The characters in this are stunning. I love Darcy and how strong, brave, and stubborn she is. I remember being just as hard headed as she was, and standing up to the boys because I knew I was just as good as they were. Mags and Nell are such compelling secondary characters: Mags with her kind heart and nose for justice, and Nell for her generous spirit and just the other-worldliness of her. She is like a specter from another time, dropped to a place in the future where her stunning beauty, grace, and soft-spoken manner are treasures that go largely unappreciated, except by her family. We have such a great contrast in small town mothers with Nell’s mom Libby, the strict and overbearing one, and Mags and Darcys mom, the lax but loving one. All of the residents in the town held their own fascinations for me, and all of them were so incredibly fleshed out.

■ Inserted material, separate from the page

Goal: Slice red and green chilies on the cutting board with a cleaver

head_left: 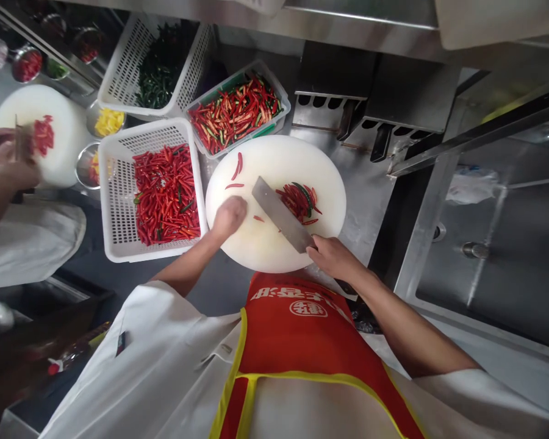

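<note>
Right hand (333, 256) clamped on handle of broad steel cleaver (281, 213), blade flat on round white plastic cutting board (265, 250) just beside pile of red chillies (299, 201). Left hand (229, 217) – fingers curled together – rests on board's left part. Farther left, white slotted basket (112, 201) of red chillies on the bench.

On a round white cutting board (274, 244), the right hand (333, 257) grips a cleaver (281, 214), its blade lying beside a small pile of red chillies (301, 200). The left hand (229, 217) rests closed on the board, near a white basket of red chillies (165, 194). A co-worker's hands (4, 161) work at another board (61, 131)
</note>
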A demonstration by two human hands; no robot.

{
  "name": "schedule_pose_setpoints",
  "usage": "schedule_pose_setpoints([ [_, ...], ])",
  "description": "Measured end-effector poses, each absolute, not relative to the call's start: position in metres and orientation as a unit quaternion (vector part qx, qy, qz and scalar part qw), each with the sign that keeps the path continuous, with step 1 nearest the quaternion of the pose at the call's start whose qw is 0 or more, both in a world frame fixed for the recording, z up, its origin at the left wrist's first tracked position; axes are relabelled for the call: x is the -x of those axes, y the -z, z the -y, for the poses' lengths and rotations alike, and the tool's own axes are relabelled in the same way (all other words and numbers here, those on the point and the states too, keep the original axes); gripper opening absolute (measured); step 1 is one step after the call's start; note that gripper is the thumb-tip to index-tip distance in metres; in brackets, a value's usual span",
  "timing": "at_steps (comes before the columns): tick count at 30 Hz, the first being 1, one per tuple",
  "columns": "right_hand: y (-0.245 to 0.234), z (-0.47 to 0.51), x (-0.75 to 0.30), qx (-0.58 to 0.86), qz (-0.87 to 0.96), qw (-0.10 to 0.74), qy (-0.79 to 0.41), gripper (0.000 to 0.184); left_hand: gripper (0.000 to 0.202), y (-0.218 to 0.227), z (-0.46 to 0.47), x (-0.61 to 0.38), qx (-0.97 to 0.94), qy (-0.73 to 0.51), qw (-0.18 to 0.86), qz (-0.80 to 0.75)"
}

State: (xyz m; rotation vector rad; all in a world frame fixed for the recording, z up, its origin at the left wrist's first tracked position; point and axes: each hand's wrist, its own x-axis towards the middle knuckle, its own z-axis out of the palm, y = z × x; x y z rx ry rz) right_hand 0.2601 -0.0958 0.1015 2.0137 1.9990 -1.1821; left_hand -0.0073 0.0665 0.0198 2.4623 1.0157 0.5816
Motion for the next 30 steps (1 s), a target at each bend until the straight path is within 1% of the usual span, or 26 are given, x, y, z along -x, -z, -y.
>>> schedule_pose_setpoints([
  [3, -0.111, 0.114, -0.262, -0.643, -0.650, 0.025, 0.404, 0.021, 0.020, -0.020, -0.104, 0.007, -0.849, -0.217, 0.173, -0.449],
  [7, -0.111, 0.123, -0.263, -0.618, -0.658, 0.031, 0.430, 0.020, 0.018, -0.021, -0.124, 0.010, -0.863, -0.174, 0.172, -0.443],
  [10, -0.104, 0.118, -0.270, -0.653, -0.628, 0.015, 0.423, 0.021, 0.017, -0.025, -0.111, 0.015, -0.882, -0.157, 0.185, -0.404],
  [12, -0.102, 0.114, -0.273, -0.677, -0.614, 0.008, 0.405, 0.021, 0.017, -0.026, -0.092, 0.015, -0.903, -0.141, 0.210, -0.346],
  [16, -0.112, 0.108, -0.267, -0.668, -0.631, 0.033, 0.394, 0.020, 0.023, -0.021, -0.049, 0.007, -0.926, -0.126, 0.260, -0.244],
  [20, -0.130, 0.113, -0.269, -0.628, -0.663, 0.058, 0.403, 0.020, 0.024, -0.014, -0.029, 0.001, -0.915, -0.163, 0.265, -0.259],
  [23, -0.135, 0.114, -0.278, -0.607, -0.679, 0.076, 0.406, 0.018, 0.024, -0.011, -0.030, 0.002, -0.910, -0.172, 0.272, -0.263],
  [27, -0.119, 0.091, -0.265, -0.594, -0.695, 0.101, 0.392, 0.022, 0.023, -0.010, -0.033, 0.004, -0.913, -0.170, 0.267, -0.259],
  [30, -0.098, 0.067, -0.244, -0.609, -0.696, 0.077, 0.372, 0.022, 0.021, -0.011, -0.031, 0.004, -0.917, -0.170, 0.259, -0.251],
])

We are placed into Darcy’s hands as she works through a blistering summer raking blueberries; saving up money to get her own car and get far away from her little town. Rumors have been circulating about her, especially after her friend, Rhiannon, went missing. She attempts to keep her head up and stoke her budding romance with Jesse, one of the other blueberry rakers, but all the while there is something she is hiding. There are several mysteries unraveling at once here, and it makes it incredibly easy to pick this book up and not put it down again until you have solved every single one of them. Rhiannon’s disappearance looms the largest, but as Darcy and Nell spend alone time working on the pageant that they’ve both been nominated for, you can see them splinter as something they share slowly eats them both alive.

Darcy keeps her head high despite the constant murmur of voices at her back, and with Shea, a mistake of a fling, becoming more and more violent towards her, her strength is irrefutable. She is carrying the weight of the world on her shoulders, and she refuses to let anyone help her, despite their many attempts to do just that. I like to think that by the end of the tragedies she wades through that she has learned that she doesn’t have to do it all alone.

She manages to close out her story with us in a hopeful way, which most books like this aren’t able to do. We can rest assured that when we leave her, her family, and her town, that things are repairing, slowly but surely. It’s heartening to know that even when things seem their worst that there really is a light at the end of the tunnel, and no matter how much grit you’ve collected on your body, your heart, your soul, that you can always come clean again.